De grands panaches de fumée noire au-dessus du sud-est de Moscou : tôt jeudi, l'Ukraine a lancé contre la capitale russe sa plus importante attaque de drones depuis au moins deux ans, selon l'agence officielle TASS. Plusieurs appareils ont atteint une raffinerie de la société Gazpromneft, dans le quartier de Kapotnia, qui couvre plus d'un tiers des besoins en carburant de la ville, en particulier pour ses aéroports. Le maire Sergueï Sobianine a évoqué une « attaque de grande envergure », sans chiffrer les dégâts.
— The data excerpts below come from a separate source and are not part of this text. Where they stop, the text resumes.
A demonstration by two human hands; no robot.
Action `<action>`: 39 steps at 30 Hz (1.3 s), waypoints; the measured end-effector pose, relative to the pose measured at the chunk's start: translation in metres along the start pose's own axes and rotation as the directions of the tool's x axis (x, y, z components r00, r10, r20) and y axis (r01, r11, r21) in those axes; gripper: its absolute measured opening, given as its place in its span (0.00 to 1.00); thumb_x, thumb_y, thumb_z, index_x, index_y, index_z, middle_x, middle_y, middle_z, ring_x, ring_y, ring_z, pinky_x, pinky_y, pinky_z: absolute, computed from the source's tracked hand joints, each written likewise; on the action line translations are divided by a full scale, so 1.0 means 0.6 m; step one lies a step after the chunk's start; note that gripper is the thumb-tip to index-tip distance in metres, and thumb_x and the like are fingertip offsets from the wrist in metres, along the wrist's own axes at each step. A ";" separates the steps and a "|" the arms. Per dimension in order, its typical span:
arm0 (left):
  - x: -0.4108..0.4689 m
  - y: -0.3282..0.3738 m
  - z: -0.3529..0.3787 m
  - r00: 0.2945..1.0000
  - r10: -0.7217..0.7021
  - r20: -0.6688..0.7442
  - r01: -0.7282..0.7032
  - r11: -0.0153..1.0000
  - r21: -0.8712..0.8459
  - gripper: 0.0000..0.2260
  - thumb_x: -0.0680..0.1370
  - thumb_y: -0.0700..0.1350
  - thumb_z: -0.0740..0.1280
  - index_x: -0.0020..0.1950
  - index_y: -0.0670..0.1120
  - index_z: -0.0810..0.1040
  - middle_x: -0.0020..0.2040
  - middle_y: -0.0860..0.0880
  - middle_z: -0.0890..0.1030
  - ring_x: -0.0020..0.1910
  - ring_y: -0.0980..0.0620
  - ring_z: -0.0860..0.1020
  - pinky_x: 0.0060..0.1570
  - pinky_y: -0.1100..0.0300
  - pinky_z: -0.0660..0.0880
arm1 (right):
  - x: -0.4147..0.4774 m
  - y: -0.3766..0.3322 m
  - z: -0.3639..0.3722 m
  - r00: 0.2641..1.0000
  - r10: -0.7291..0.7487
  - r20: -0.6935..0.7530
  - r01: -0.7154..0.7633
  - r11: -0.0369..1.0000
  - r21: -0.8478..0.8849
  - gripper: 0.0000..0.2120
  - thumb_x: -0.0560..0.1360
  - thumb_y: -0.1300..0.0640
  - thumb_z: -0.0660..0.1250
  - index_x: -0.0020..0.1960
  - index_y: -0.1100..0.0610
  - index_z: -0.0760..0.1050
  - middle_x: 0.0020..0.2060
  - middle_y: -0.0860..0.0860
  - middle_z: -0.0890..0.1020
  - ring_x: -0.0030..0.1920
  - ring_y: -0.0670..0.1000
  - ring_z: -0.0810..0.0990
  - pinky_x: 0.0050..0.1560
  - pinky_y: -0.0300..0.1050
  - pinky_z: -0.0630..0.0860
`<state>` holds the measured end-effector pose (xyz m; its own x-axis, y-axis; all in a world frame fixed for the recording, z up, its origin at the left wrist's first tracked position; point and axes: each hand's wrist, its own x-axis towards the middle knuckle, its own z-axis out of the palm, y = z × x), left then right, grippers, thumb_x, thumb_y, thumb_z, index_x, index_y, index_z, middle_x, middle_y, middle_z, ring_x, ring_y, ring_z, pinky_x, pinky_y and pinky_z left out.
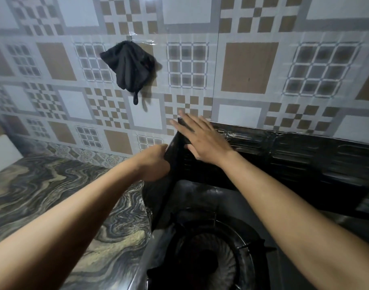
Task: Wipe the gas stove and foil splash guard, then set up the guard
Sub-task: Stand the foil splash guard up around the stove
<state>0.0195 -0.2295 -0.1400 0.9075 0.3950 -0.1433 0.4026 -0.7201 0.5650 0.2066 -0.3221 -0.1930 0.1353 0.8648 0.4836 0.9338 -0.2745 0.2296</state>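
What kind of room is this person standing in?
Most likely a home kitchen. A gas stove with a burner ring sits on a marbled counter, a dark foil splash guard stands behind it, and a dark cloth hangs on the patterned tiled wall.

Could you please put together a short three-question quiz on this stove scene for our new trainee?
1. True or false: the dark cloth lies on the gas stove.
2. Which hand grips the side edge of the splash guard? A) left hand B) right hand C) neither
3. Fill in: the right hand lies flat, fingers spread, against the guard's ____ corner.

Key: 1. False, it hangs on the tiled wall. 2. A. 3. upper left.
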 end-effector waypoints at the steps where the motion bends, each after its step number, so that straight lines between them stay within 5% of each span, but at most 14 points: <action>1: 0.001 0.000 0.001 1.000 -0.003 -0.001 0.003 1.000 0.006 0.18 0.70 0.33 0.62 0.59 0.43 0.77 0.52 0.42 0.82 0.53 0.41 0.80 0.53 0.46 0.78 | 0.015 -0.004 -0.003 0.999 -0.001 0.042 -0.002 0.998 0.061 0.37 0.75 0.57 0.69 0.79 0.50 0.55 0.79 0.55 0.55 0.79 0.56 0.53 0.77 0.60 0.53; 5: 0.004 0.001 0.003 0.997 -0.040 -0.064 0.043 0.997 0.060 0.11 0.72 0.35 0.62 0.52 0.41 0.77 0.48 0.42 0.81 0.49 0.41 0.79 0.43 0.54 0.74 | 0.045 0.003 -0.006 0.998 0.026 0.060 -0.031 0.996 0.081 0.22 0.75 0.55 0.71 0.68 0.53 0.72 0.72 0.54 0.71 0.75 0.57 0.62 0.75 0.59 0.57; 12: 0.000 -0.015 -0.004 0.990 -0.053 -0.131 0.079 0.976 0.202 0.03 0.77 0.41 0.63 0.51 0.45 0.72 0.46 0.46 0.78 0.44 0.45 0.75 0.40 0.57 0.68 | 0.060 0.014 -0.012 0.999 0.044 -0.014 -0.041 0.988 0.146 0.18 0.76 0.52 0.69 0.65 0.52 0.76 0.63 0.52 0.77 0.67 0.56 0.72 0.70 0.52 0.64; 16: -0.007 -0.013 -0.004 0.987 -0.084 -0.140 0.113 0.971 0.212 0.04 0.77 0.41 0.63 0.52 0.44 0.72 0.49 0.44 0.79 0.43 0.44 0.75 0.40 0.56 0.69 | 0.063 -0.004 0.001 0.990 0.099 -0.096 -0.087 0.989 0.118 0.14 0.76 0.54 0.69 0.61 0.53 0.79 0.56 0.54 0.81 0.59 0.58 0.77 0.59 0.58 0.76; 22: -0.018 -0.013 -0.004 0.992 -0.064 -0.112 0.094 0.954 0.285 0.19 0.73 0.39 0.68 0.63 0.43 0.70 0.55 0.41 0.80 0.52 0.41 0.79 0.43 0.57 0.72 | 0.049 -0.020 0.029 0.995 0.023 0.100 -0.036 0.991 0.126 0.41 0.70 0.51 0.75 0.77 0.52 0.58 0.74 0.56 0.64 0.74 0.59 0.64 0.70 0.54 0.66; 26: -0.021 -0.021 -0.006 0.991 -0.020 -0.135 0.061 0.949 0.308 0.27 0.74 0.35 0.64 0.72 0.44 0.63 0.58 0.38 0.79 0.56 0.37 0.79 0.45 0.54 0.74 | 0.045 -0.024 0.049 0.998 0.061 -0.033 -0.058 0.996 0.071 0.36 0.70 0.49 0.75 0.72 0.58 0.64 0.71 0.59 0.67 0.69 0.63 0.69 0.69 0.55 0.67; 30: -0.025 -0.034 -0.011 0.999 -0.012 -0.045 0.026 0.946 0.323 0.43 0.74 0.32 0.62 0.81 0.52 0.40 0.60 0.39 0.78 0.49 0.41 0.77 0.46 0.54 0.74 | 0.048 -0.019 0.067 0.994 0.058 -0.096 -0.057 0.998 0.019 0.42 0.69 0.40 0.74 0.74 0.58 0.62 0.70 0.59 0.69 0.71 0.61 0.67 0.74 0.56 0.59; 36: -0.028 -0.041 -0.017 0.997 -0.047 -0.065 0.056 0.989 0.135 0.44 0.72 0.32 0.61 0.81 0.52 0.41 0.72 0.40 0.72 0.67 0.41 0.74 0.58 0.56 0.72 | 0.061 -0.035 0.085 0.997 0.070 -0.035 -0.068 0.996 0.058 0.49 0.73 0.41 0.70 0.80 0.57 0.44 0.78 0.59 0.58 0.78 0.58 0.56 0.78 0.56 0.52; 39: -0.023 -0.040 -0.025 0.995 -0.099 -0.021 0.100 0.994 0.053 0.44 0.72 0.35 0.61 0.81 0.54 0.42 0.75 0.41 0.69 0.64 0.41 0.76 0.52 0.57 0.74 | 0.052 -0.022 0.073 0.998 0.045 0.039 -0.047 0.997 0.059 0.51 0.74 0.40 0.68 0.79 0.57 0.37 0.80 0.58 0.49 0.79 0.56 0.48 0.78 0.54 0.49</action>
<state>-0.0046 -0.2093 -0.1395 0.8603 0.4763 -0.1817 0.4974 -0.7063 0.5037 0.2126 -0.2730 -0.2178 0.1896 0.8675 0.4600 0.9444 -0.2893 0.1563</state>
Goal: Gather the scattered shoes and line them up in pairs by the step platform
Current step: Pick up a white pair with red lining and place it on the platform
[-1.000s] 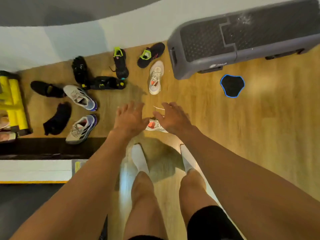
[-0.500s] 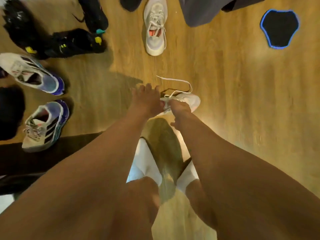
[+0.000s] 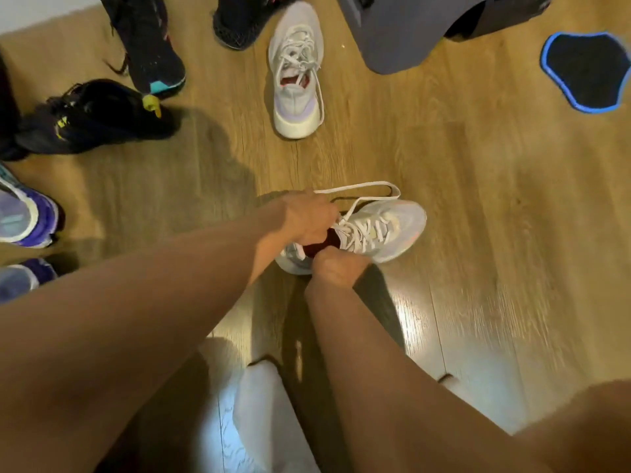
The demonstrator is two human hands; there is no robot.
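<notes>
White shoe (image 3: 386, 230) lies on the floor mid-frame, loose lace trailing. Half a second back the hands only touched it; now left hand (image 3: 307, 220) grips collar and laces, right hand (image 3: 336, 268) pinches near rim. Pickup likely starting; mate (image 3: 297, 73) sits beside step platform (image 3: 392, 35)

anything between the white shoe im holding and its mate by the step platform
Nothing visible: only bare floor lies between the held white shoe and its mate beside the step platform.
</notes>
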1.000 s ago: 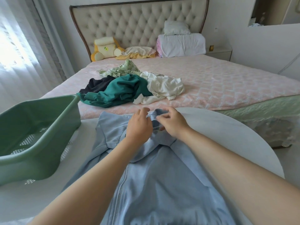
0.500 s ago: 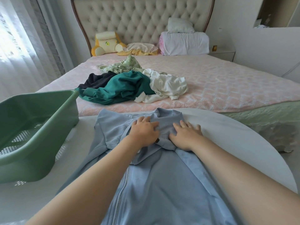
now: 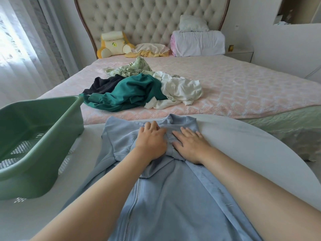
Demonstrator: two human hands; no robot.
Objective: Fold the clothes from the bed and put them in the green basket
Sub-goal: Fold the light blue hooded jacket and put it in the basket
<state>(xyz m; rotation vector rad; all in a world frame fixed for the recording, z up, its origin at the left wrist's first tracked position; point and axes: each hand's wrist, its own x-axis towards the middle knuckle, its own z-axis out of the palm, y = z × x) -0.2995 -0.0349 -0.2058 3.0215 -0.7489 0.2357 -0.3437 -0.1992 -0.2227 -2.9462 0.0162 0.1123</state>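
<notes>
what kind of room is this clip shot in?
A home bedroom, most likely. There is a large bed with a tufted headboard, pillows and a stuffed toy at its head, a curtained window beside it, and loose clothes heaped on the cover.

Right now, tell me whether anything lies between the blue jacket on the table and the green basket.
Nothing visible does. The blue jacket lies flat under the left hand and right hand; the green basket stands open just to its left, with only bare white table between them.
</notes>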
Sur place, un journaliste de l'AFP a vu des flammes à l'intérieur de l'usine vers 07h40 GMT, dans une odeur âcre et au son des sirènes. Les quatre grands aéroports de la capitale — Vnoukovo, Cheremetievo, Joukovski et Domodedovo — ont suspendu leurs vols plusieurs heures ; Cheremetievo a évacué des passagers vers « des lieux sécurisés » avant une reprise progressive. Dans la région de Moscou, des débris de drones ont touché un immeuble résidentiel et déclenché un incendie dans un centre commercial, selon le gouverneur Andreï Vorobiov.
Les raffineries, nouvelle ligne de front de Kiev
« Une réponse pleinement justifiée aux attaques russes contre nos villes et nos communautés », a réagi sur les réseaux sociaux le président ukrainien Volodymyr Zelensky. Depuis des mois, Kiev frappe en profondeur le sol russe et vise en priorité les raffineries, nerf logistique et budgétaire de l'effort de guerre du Kremlin. Le même site de Kapotnia avait déjà été attaqué mardi. La Russie affirme avoir intercepté plus de 500 drones au cours de la nuit, dont 180 abattus aux abords de la capitale.
L'asymétrie résume le tournant pris par une guerre entrée dans sa cinquième année. L'avancée russe sur le front ukrainien a ralenti cette année, pendant que l'Ukraine multiplie les coups sur le territoire ennemi. La nuit précédente, la Russie avait elle frappé l'Ukraine de sept missiles et 239 drones, selon l'armée de l'air ukrainienne — la mécanique quotidienne d'un conflit que les négociations diplomatiques ne parviennent pas à enrayer.
Une frappe au moment du sommet de Poutine
L'attaque est tombée alors que Vladimir Poutine accueillait depuis la veille des dirigeants asiatiques à Kazan, à quelque 700 kilomètres à l'est de Moscou. Lors de la séance plénière de ce sommet Russie-Asean, le président russe n'a pas dit un mot de l'attaque visant sa capitale. La Thaïlande, le Vietnam, le Cambodge, le Laos, la Malaisie et Singapour ont envoyé leurs Premiers ministres, les Philippines leur président Ferdinand Marcos.
La diplomatie, elle, reste à l'arrêt. Au sommet du G7 d'Évian en début de semaine, Donald Trump a lancé que Moscou devrait « conclure un accord » ; les États-Unis et des pays européens ont annoncé la production « sous licence » en Ukraine de missiles de longue portée et de systèmes de défense antiaérienne. Poutine, lui, a refusé à plusieurs reprises un face-à-face avec Volodymyr Zelensky.
En attendant, l'économie russe encaisse : inflation élevée, pénurie de main-d'œuvre, coût de l'argent au plus haut. À Kazan, devant ses invités, le maître du Kremlin a poursuivi son discours comme si la fumée ne montait pas, à 700 kilomètres de là, au-dessus de Moscou.